As all these trends converge, China’s food supply is tightening. In November 2010, the food price index was up a politically dangerous 12 percent over a year earlier. Now after 15 years of near self-sufficiency in grain, it seems likely that China soon will turn to the world market for massive grain imports, as it already has done for 80 percent of its soybeans.
How much grain will China import? How will it compare with their soybean imports? No one knows for sure, but if China were to import only 20 percent of its grain, it would need 80 million tons, an amount only slightly less than the 90 million tons of grain the United States exports to all countries each year. This would put heavy additional pressure on scarce exportable supplies of wheat and corn.
For China, the handwriting is on the wall. It will almost certainly have to turn to the outside world for grain to avoid politically destabilizing food price rises. To import massive quantities of grain, China will necessarily draw heavily on the United States, far and away the world’s largest grain exporter. To be dependent on imported grain, much of it from the United States, will be China’s worst nightmare come true.
For U.S. consumers, China’s worst nightmare could become ours.

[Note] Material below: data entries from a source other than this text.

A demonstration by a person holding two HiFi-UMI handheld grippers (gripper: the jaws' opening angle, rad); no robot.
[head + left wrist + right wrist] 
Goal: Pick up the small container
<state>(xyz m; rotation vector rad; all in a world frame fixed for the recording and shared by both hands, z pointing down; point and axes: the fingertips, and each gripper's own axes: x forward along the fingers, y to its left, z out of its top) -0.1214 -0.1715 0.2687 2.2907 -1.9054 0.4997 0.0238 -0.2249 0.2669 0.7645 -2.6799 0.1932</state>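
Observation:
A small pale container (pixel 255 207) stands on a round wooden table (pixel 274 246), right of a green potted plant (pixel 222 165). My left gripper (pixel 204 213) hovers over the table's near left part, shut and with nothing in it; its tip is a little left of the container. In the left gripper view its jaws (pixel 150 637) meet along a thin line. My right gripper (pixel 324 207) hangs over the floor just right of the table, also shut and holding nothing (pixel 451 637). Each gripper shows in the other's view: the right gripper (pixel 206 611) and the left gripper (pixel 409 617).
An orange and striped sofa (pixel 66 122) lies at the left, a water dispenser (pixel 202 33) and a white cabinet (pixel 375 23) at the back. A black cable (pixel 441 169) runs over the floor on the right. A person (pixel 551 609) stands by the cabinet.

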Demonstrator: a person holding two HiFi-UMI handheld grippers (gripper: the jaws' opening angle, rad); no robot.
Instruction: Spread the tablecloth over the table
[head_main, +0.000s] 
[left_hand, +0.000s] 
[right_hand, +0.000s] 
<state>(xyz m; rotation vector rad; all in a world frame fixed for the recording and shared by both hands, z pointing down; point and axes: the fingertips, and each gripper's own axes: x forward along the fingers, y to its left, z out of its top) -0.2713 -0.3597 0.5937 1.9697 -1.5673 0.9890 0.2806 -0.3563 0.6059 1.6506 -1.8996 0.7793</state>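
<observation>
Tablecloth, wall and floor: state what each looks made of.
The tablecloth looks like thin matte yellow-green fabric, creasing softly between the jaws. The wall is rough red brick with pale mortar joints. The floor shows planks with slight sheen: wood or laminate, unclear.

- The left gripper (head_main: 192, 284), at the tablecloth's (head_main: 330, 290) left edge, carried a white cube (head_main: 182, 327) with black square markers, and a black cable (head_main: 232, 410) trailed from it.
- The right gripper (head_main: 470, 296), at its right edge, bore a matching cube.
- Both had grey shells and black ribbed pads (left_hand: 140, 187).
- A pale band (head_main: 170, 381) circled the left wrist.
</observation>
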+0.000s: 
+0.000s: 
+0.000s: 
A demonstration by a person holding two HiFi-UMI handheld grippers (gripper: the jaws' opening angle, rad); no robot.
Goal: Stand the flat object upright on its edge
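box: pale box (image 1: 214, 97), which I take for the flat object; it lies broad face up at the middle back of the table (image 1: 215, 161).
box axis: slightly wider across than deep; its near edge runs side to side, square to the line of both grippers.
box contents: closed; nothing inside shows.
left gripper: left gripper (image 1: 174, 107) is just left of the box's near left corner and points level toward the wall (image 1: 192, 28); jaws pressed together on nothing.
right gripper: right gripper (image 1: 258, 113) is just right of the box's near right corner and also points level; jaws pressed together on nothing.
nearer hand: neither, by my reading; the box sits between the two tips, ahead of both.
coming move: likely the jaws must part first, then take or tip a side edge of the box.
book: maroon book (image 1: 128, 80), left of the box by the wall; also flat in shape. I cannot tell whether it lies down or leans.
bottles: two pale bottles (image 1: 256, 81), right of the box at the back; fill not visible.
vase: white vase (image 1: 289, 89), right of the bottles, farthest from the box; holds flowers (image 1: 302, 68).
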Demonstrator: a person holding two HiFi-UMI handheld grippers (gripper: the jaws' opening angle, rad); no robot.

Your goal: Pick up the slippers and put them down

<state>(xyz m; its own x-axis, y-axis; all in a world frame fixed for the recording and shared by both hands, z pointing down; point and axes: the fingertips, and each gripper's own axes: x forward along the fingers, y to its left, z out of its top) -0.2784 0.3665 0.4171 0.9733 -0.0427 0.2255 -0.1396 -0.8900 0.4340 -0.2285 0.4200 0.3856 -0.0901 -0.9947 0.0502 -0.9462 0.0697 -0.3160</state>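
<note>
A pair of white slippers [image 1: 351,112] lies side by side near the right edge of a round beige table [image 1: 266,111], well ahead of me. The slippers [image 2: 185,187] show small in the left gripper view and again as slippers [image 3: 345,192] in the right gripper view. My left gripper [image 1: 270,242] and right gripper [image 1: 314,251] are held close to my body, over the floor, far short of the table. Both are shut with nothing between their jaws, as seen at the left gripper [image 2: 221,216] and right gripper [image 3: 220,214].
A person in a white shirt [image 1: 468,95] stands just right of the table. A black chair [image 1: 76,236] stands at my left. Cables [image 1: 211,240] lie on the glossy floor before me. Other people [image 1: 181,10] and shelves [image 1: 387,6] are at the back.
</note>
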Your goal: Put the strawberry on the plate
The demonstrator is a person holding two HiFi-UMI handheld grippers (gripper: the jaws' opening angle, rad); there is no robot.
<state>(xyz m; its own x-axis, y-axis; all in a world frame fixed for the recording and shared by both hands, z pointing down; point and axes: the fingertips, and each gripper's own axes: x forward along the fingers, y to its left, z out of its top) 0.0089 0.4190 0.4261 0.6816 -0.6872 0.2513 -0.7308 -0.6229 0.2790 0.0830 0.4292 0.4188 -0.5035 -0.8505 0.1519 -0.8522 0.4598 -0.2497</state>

If China enters the U.S. grain market big time, as now seems inevitable, American consumers will find themselves competing with 1.4 billion Chinese consumers with fast-rising incomes for the U.S. grain harvest, driving up food prices.
This would raise prices not only of the products made directly from grain, such as bread, pasta, and breakfast cereals, but also of meat, milk, and eggs, which require much larger quantities of grain to produce. If China were to import even one fifth of its grain, there would likely be pressure from U.S. consumers to restrict or to ban exports to China, as the United States did in the 1970s, when it banned soybean exports to Japan.
But in dealing with China, the United States now faces a very different situation. When the U.S. Treasury Department auctions off securities every month to finance the U.S. fiscal deficit, China has been a major buyer. It holds over $900 billion worth of U.S. Treasury securities. China is our banker. In another time, another age, the United States could restrict access to U.S. grain as it did in the 1970s, but with China today this may not be possible.
For Americans, who live in a country that has been the world’s breadbasket for more than half a century, a country that has never known food shortages or runaway food prices, the world is about to change. Like it or not, we are going to be sharing our grain harvest with the Chinese, no matter how much it raises our food prices.
Thank you for the post. I live in a New England town that is struggling to keep any remaining agriculture intact. This is one more piece of the puzzle. Meanwhile, today I listened to an interview on Turenscape (https://turenscape.com/English/) on the program A World of Possibilities. I’m grateful that there are Chinese hard at work on these issues, and we’ll be importing their knowledge, not just exporting our grain!
China needs permaculture.
Does this take into consideration the land the Chinese are purchasing in North Africa to grow grain?
For me I’m extremely happy to learn that at least the Philippines seems to have taken their lesson: https://www.energybulletin.net/stories/2011-03-24/coming-global-food-fight
They even start up a new permaculture centre these days: https://permacultureph.org/
Insightful article. So much for national autonomy.